Apparently these words affected Iván Dmítritch. He sat down quietly.
It was five o'clock, the hour when Andréi Yéfimitch usually walked up and down his room and Dáryushka asked him whether it was time for his beer. The weather was calm and clear.
"After dinner I went out for a walk, and you see where I've come," said the doctor. "It is almost spring."
"What month is it?" asked Iván Dmítritch. "March?"
"Yes, we are at the end of March."
"Is it very muddy?"
"Not very.
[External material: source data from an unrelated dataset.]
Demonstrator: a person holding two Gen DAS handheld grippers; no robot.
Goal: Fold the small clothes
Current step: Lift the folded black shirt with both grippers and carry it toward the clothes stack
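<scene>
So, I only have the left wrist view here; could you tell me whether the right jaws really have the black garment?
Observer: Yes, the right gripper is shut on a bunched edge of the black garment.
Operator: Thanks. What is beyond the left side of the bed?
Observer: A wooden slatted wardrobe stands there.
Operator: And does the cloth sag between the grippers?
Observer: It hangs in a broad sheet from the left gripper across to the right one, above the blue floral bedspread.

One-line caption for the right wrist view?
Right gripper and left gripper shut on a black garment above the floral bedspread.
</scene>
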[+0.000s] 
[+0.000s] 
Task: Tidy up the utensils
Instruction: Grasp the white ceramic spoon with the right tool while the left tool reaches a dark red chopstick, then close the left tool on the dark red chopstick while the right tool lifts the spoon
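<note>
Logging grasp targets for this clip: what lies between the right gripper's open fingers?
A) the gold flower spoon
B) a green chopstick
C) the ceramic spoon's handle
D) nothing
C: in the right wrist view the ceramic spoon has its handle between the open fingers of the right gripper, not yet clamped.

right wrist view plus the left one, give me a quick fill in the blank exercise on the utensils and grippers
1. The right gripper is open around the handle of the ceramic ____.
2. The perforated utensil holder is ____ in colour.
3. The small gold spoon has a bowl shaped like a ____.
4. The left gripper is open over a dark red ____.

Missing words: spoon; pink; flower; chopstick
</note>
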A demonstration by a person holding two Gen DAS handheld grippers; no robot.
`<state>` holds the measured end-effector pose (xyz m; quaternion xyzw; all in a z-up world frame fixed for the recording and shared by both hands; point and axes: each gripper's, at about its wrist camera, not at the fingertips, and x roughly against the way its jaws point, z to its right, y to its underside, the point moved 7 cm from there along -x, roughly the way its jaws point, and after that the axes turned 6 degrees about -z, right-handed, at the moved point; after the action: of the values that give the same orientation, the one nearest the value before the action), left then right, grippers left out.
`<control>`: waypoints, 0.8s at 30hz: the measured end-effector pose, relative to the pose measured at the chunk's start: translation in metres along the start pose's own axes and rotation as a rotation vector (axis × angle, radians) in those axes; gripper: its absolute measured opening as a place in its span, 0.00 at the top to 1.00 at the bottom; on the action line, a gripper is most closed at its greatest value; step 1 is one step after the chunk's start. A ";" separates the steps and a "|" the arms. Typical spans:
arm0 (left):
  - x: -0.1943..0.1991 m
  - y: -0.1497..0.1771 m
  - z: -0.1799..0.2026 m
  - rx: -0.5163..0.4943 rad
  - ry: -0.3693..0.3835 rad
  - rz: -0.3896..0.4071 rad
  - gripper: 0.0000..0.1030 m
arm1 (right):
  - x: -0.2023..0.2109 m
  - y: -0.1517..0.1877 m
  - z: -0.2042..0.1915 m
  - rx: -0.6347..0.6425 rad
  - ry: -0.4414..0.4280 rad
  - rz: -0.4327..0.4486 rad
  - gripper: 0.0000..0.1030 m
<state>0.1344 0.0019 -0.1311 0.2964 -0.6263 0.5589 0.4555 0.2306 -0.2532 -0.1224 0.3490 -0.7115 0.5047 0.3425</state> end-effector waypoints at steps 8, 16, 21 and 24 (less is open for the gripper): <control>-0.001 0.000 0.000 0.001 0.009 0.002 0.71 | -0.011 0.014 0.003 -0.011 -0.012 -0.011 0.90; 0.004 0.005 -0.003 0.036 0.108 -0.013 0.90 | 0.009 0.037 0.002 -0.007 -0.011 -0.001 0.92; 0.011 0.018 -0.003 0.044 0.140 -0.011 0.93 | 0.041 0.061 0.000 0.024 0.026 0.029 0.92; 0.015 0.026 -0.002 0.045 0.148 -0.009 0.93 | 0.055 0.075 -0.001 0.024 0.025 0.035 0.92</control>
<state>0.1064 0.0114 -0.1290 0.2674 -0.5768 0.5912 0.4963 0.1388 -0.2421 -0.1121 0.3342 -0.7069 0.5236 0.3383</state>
The paths in the garden are clear."
"How glorious it would be to drive somewhere outside the town!" said Iván Dmítritch, rubbing his red eyes as if he were sleepy, "and then to return to a warm comfortable study ... and to be cured of headache by a decent doctor.... For years past I have not lived like a human being.... Things are abominable here,--intolerable, disgusting!"
After last evening's excitement he was tired and weak, and he spoke unwillingly. His fingers twitched, and from his face it was plain that his head ached badly.
"Between a warm, comfortable study and this ward there is no difference," said Andréi Yéfimitch. "The rest and tranquillity of a man are not outside but within him."
"What do you mean by that?"
"Ordinary men find good and evil outside, that is, in their carriages and comfortable rooms; but the thinking man finds them within himself."
"Go and preach that philosophy in Greece, where it is warm and smells of oranges--it doesn't suit this climate. With whom was it I spoke of Diogenes? With you?"
"Yes, yesterday with me."
"Diogenes had no need of a study and a warm house, he was comfortable without them.... Lie in a tub and eat oranges and olives! Set him down in Russia--not in December, but even in May. He would freeze even in May with the cold."
"No. Cold, like every other feeling, may be disregarded. As Marcus Aurelius said, pain is the living conception of pain; make an effort of the will to change this conception, cease to complain, and the pain disappears. The wise man, the man of thought and penetration, is distinguished by his contempt for suffering; he is always content and he is surprised by nothing."
"That means that I am an idiot because I suffer, because I am discontented, and marvel at the baseness of men."